# My very first diy coils...



## Spyder1984 (25/5/20)

Hi Guys and Gals

Sooo... this just happened... I started noticing a bit of a funny taste when vaping.

Decided to have a look to see if I (In ALL of my bountiful knowledge) could figure out what the cause was. Upon closer inspection, i saw yesterday, that the fancy new coils have gotten rather gunked up and black, so I decided to give the DIY coil making thing a go...

Thanks to @Resistance for mentioning, on my other thread, that sometimes the simpler coils are still decent enough to have flavour for days, lol. I know he said that the aforementioned comment is subjective, but I am not sure whether it is just the fact that i feel like a wizard for making my own coils with one hand, or that they truly do vape as good as I am experiencing.

But DAMN!!! I think they rock

Now, here are some pics, I welcome (and most probably need) any and all critique, comments, advice.

I do know that it is a very basic type of coil, nothing super fancy like the stuff i see people doing on youtube... 

WOW...!!!

Anyhow, the wire i used is 24GA 316L from Coil Master, and I went for a dual coil setup that i hoped would run at around 0.3 Ohms, when finished. 

The ID of the coils are 3.0mm, and I decided to space them as evenly as I could, to try and make things a little easier on myself.

So, please let me know what you all think about my first attempt at this.

Reactions: Like 3 | Winner 7


----------



## Grand Guru (25/5/20)

I’m not sure how old were your old coils but next time try this first before you discard them:
Remove the wick then dry burn them
Then wash them with some hot water
Then dry burn them again
Rewick, juice and test them again.
Commercial coils are supposed to handle this procedure a few times until you notice that you’re not getting the expected flavour or clouds, but it’s more about the flavour.

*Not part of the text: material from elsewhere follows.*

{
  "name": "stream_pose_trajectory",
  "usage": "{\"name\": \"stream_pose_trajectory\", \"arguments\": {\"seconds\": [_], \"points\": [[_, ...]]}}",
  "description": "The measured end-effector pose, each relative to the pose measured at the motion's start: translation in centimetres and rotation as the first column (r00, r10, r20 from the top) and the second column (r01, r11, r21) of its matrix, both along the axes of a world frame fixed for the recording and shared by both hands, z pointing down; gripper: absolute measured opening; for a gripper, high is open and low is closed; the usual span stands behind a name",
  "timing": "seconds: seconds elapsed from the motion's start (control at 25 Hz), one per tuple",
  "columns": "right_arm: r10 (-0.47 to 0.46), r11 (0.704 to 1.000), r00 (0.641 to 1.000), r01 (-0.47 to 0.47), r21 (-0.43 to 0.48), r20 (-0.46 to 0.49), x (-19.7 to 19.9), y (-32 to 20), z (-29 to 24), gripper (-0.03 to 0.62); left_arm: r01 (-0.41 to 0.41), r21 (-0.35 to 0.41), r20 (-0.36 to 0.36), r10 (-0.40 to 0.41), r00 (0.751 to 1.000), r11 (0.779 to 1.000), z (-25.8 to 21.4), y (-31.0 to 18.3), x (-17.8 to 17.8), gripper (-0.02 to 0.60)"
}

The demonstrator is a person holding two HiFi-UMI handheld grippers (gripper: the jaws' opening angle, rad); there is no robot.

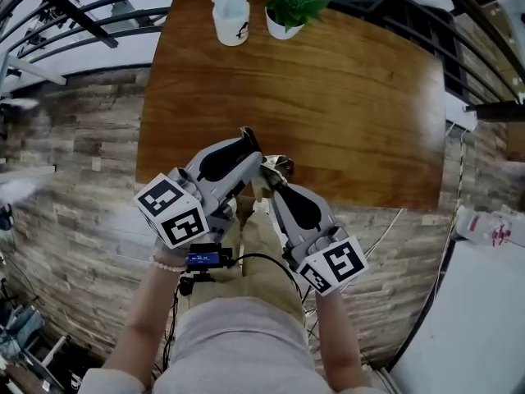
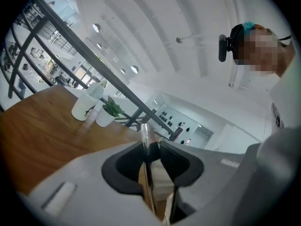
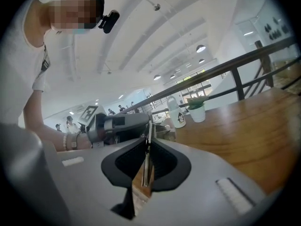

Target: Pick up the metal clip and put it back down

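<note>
**Head view.** The left gripper and right gripper meet tip to tip at centre frame. They are over the near edge of the brown wooden table. The small shiny metal clip sits at the meeting point, seemingly clear of the wood. A white lidded cup and a potted green plant stand well apart, at the top edge of the frame.

**Left gripper view.** The jaws are drawn almost together on the clip. One thin leaf lies flat against the left pad. The clip's long axis runs up along the jaws and past the tips.

**Right gripper view.** The jaws are closed on a thin metal edge of the clip. The left gripper's body is just behind it.

**Assessment.** Both grippers hold the clip, and neither is nearer than the other. The table surface lies below and beyond the tips, so setting the clip down would mean moving it forward over the wood before lowering it.
</note>
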State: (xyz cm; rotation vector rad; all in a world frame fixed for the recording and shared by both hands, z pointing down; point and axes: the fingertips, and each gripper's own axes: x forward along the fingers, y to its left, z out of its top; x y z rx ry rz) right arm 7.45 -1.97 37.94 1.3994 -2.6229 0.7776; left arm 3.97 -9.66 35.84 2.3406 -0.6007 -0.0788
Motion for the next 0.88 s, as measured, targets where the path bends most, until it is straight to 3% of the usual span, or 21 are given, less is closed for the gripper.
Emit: {"name": "stream_pose_trajectory", "arguments": {"seconds": [0.48,0.88], "points": [[0.089,0.987,0.995,-0.082,-0.137,0.051,0.9,-1.4,5.2,0.051,-0.021,-0.103,0.017,0.023,1.0,0.994,6.3,-1.8,1.3,0.109],[0.192,0.947,0.978,-0.162,-0.277,0.085,1.6,-2.7,9.1,0.051,-0.025,-0.206,0.032,0.033,0.999,0.978,11.2,-3.3,2.1,0.112]]}}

Reactions: Like 3 | Agree 3


----------



## Spyder1984 (25/5/20)

Grand Guru said:


> I’m not sure how old were your old coils but next time try this first before you discard them:
> Remove the wick then dry burn them
> Then wash them with some hot water
> Then dry burn them again
> ...



Thank you for the reply,

They were only 4 days old, put them in on Friday morning, after taking the first ones out that I put in on Wednesday afternoon (when I got my Kit).

I didn't throw them away yet, as @Resistance did also tell me that I can clean them in a similar manner that you just explained(in awesome newby detail, might I add, thank you for that).

I still have both sets of coils, the first set kind of looks like a bunch of really thin wires braided together before making the coil, whereas the second set looks like three wires stuck together side by side before making the coil.

But I figured this was as good a time as ever to try "my strong hand" at the simpler diy coils with the stainless steel wire that I had.

I will definitely do the cleaning process on both sets a couple of times in the near future, as you guys advised.

Reactions: Like 3 | Winner 1


----------



## Spyder1984 (25/5/20)

I do have one question though, regarding the cotton...

Is it normal for the cotton to kind of disappear where the coil is?

The photo below, is exactly how the cotton kind of "fell off on either side of the coils"

There was nothing inside of the coil anymore, only the two pieces sort of propped up against the coils on either side...

Reactions: Like 1


----------



## Spyder1984 (25/5/20)

Oh, and these were the first set of coils that came with my Zeus X RTA

Reactions: Like 1


----------



## Spyder1984 (25/5/20)

Oh and also, is it a general characteristic of the stainless steel coils to give a bit of a metallic after taste?

Only started noticing it now.

Also, apologies for sending a bunch of separate messages, kind of typing as things pop into this "deurmekaar" head of mine...

I hope I am not going against any rules of the forum, and if I am, PLEASE advise, so that I know not to do it in future.


----------



## Mollie (25/5/20)

Spyder1984 said:


> I do have one question though, regarding the cotton...
> 
> Is it normal for the cotton to kind of disappear where the coil is?
> 
> ...


Well to be honest it happened to my wife as well and i told her not to let the coil run too dry we only use drippers

Maybe also when the cotton doesn't get changed often 
She vapes until the coil is brown then i change it you know woman they think the flavor is good when its not lol

So i would also wanna know cause it never happened to me 

Sent from my ANE-LX1 using Tapatalk

Reactions: Like 2


----------



## takatatak (25/5/20)

Hey @Spyder1984, hope you're doing well... With regards to cleaning coils; you should let them cool after dry-burning them and before cleaning them with water and a toothbrush. Radical temperature changes are not good for the metal.

You also shouldn't dry-burn stainless steel wire as it alters the composition of the metal.

When the wire takes on a dull grey or rusty appearance then it's probably a good idea to change coils as the wire starts losing its protective coating and starts corroding.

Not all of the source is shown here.